È vero che il Napoli è secondo anche per demeriti delle altre squadre?

"Se facciamo questo discorso però non ne usciamo, perché con lo stesso discorso si sta ragionando anche sullo Scudetto dell’anno scorso. Molti dicono che il Napoli ha vinto lo Scudetto perché l’Inter glielo ha regalato, ma non è così. Se c’è una concorrenza che evidentemente non è a livello, il Napoli questo secondo posto se lo sta guadagnando come si è guadagnato il primo posto l’anno scorso. Non è che gli altri, se non sono riusciti a fare meglio, è perché sono scarsi. È chiaro che c’è un livello scarso in generale nel campionato italiano, dove forse solo l’Inter è riuscita a dimostrare il suo valore, però non è che il Napoli sia talmente scarso da dover ringraziare gli altri perché sono stati ancora più scarsi. Mi sembra un discorso un po’ paradossale. Io me lo tengo il secondo posto, con tutto che il Napoli è in netta depressione di gioco e di risultati. Ma lo è perché in questo momento, come ho detto prima, non ha forze: non ha forze nelle gambe, non ha energie mentali. Quindi bisogna arrivare all’ultimo chilometro, chiudere questa contesa, tagliare il traguardo e ricominciare. Poi, se le cose dovessero cambiare, staremo qui a parlare in futuro di come abbiamo considerato il campionato di Conte e magari al ritroso rivaluteremo questo secondo posto."

Conte ha parlato spesso di presupposti per rimanere a Napoli. Quali sono invece i tuoi presupposti per far rimanere Conte? 

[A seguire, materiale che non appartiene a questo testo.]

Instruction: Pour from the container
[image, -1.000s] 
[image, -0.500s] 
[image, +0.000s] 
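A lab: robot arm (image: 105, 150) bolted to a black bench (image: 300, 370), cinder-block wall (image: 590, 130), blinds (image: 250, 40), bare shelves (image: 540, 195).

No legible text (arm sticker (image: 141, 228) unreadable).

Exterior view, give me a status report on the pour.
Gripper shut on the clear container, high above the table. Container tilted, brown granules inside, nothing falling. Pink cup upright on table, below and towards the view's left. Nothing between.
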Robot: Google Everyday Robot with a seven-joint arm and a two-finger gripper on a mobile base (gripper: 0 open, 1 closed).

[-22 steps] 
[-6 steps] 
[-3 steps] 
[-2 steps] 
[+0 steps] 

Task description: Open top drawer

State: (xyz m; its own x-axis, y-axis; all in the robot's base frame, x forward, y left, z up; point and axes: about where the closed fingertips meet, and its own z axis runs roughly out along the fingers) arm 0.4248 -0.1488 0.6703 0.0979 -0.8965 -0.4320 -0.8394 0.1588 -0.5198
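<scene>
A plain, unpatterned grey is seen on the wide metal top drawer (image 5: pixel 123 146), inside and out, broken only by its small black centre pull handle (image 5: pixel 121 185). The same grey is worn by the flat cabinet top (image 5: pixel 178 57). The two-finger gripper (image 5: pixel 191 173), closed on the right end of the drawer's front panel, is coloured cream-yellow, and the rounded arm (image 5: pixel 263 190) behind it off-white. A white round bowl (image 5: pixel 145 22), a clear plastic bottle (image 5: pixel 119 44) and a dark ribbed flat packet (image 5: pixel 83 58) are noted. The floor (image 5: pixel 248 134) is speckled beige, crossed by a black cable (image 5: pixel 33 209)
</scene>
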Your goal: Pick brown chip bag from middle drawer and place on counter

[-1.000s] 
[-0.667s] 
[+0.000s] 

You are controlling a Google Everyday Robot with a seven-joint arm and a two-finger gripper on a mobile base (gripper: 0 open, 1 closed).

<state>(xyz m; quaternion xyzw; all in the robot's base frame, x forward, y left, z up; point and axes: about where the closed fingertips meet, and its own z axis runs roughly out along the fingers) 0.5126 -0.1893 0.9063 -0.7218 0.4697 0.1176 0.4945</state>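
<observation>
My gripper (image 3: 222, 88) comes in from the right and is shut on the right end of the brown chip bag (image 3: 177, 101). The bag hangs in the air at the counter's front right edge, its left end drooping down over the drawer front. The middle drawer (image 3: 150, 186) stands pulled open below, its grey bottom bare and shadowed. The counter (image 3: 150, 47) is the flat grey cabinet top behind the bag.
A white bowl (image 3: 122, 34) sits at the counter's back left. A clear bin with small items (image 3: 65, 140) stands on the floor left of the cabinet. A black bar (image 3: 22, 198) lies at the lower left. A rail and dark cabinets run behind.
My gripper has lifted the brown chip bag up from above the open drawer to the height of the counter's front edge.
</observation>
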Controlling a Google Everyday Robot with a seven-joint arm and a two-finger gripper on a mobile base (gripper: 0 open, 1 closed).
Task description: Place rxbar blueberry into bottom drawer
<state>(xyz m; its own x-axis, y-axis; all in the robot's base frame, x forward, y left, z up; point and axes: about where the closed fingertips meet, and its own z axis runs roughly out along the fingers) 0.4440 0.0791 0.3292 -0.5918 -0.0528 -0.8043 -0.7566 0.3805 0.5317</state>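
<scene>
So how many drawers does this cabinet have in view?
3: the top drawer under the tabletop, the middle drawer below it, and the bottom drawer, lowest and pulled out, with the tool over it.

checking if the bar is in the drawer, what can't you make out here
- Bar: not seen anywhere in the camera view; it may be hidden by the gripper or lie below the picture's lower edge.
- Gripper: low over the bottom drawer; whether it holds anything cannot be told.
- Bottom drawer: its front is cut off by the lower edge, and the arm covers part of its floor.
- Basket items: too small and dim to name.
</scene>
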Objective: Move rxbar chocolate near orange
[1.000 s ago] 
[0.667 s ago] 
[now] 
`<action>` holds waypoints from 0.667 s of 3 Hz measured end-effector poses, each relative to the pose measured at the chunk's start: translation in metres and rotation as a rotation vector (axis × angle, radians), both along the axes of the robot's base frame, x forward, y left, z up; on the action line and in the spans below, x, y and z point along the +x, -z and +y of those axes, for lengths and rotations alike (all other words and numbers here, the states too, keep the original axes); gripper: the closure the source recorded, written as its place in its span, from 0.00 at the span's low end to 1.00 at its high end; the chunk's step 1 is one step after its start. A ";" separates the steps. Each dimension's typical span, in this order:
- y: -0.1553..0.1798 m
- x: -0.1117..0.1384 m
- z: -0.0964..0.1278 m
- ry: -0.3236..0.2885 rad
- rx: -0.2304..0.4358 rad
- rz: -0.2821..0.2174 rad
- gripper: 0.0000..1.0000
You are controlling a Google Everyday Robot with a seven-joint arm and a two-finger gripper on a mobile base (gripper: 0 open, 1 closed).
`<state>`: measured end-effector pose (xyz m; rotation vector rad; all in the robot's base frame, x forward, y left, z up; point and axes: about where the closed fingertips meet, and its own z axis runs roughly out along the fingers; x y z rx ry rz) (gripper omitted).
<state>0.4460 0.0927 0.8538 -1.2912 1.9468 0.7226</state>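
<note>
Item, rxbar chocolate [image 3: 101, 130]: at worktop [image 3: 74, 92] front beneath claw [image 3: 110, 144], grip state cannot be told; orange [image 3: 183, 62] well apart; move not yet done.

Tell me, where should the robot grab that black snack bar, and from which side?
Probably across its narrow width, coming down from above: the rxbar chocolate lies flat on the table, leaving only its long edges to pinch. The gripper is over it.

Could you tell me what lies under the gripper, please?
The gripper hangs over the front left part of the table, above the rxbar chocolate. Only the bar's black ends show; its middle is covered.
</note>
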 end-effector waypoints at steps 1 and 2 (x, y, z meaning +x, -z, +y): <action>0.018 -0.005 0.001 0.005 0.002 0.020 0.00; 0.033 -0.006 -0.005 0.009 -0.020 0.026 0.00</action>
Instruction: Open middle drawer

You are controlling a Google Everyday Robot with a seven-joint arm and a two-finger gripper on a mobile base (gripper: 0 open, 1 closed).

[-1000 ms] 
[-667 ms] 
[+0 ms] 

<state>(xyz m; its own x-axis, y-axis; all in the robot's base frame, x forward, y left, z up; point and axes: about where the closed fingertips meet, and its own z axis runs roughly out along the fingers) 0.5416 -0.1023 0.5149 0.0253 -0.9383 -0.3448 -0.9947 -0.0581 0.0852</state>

"Conte deve lavorare, indubbiamente. Intanto deve ridurre le sue pretese, perché evidentemente quest’anno ha dimostrato di non essere così capace dal punto di vista manageriale. Si presenterà al tavolo della discussione con De Laurentiis con una forza minore rispetto all’anno scorso, anche perché l’anno scorso aveva vinto lo Scudetto, era l’eroe della città, aveva salvato capra e cavoli, quindi poteva garantirsi una posizione migliore di quella che non ha quest’anno. Quest’anno la posizione di vantaggio ce l’ha De Laurentiis. Conte deve accettare determinati diktat che quest’anno può fare De Laurentiis: l’anno scorso li poteva fare Conte. Sicuramente deve lavorare su una migliore cifra estetica del gioco del Napoli, perché il Napoli in questo momento sta dimostrando di non riuscire a ottimizzare le sue capacità e possibilità. Conte è un allenatore di primo ordine, e lo ribadisco: di primo ordine. Quindi discutere un allenatore di primo ordine, come ho detto prima, mi risulta abbastanza cervellotico. Però, se è un allenatore di primo ordine, deve anche dimostrarlo, perché negli ultimi tempi purtroppo sta subendo un’involuzione. Anche lui forse ci sta capendo poco. Deve avere la serenità di accettare determinate situazioni e anche la serenità di ricominciare da capo, perché evidentemente il progetto tattico di quest’anno ha dimostrato che non funziona. Quindi bisogna portare delle migliorie e sicuramente un allenatore come lui può farlo, perché non può essere un allenatore fermo sulle sue rigide posizioni."